### Exercise details
Output the full listing again without altering anything.
=== Begin Enclosure ===
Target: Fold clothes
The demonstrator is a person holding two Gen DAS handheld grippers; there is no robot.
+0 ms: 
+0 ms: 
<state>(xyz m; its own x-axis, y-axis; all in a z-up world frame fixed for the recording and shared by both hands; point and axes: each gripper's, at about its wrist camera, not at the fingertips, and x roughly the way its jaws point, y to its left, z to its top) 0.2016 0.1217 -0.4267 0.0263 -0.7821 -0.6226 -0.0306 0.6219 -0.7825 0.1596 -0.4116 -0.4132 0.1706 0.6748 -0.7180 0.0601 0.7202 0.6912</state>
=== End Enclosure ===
### Result below
Target: Fold clothes
The demonstrator is a person holding two Gen DAS handheld grippers; there is no robot.
+0 ms: 
+0 ms: 
<state>(xyz m; its own x-axis, y-axis; all in a z-up world frame fixed for the recording and shared by both hands; point and axes: each gripper's, at about its wrist camera, not at the fingertips, and x roughly the way its jaws point, y to its left, z to its top) 0.2016 0.1217 -0.4267 0.0263 -0.7821 -0.6226 -0.0306 0.6219 -0.7825 0.1596 -0.4116 -0.4132 0.1706 0.6748 -0.7180 0.0601 0.7202 0.6912</state>

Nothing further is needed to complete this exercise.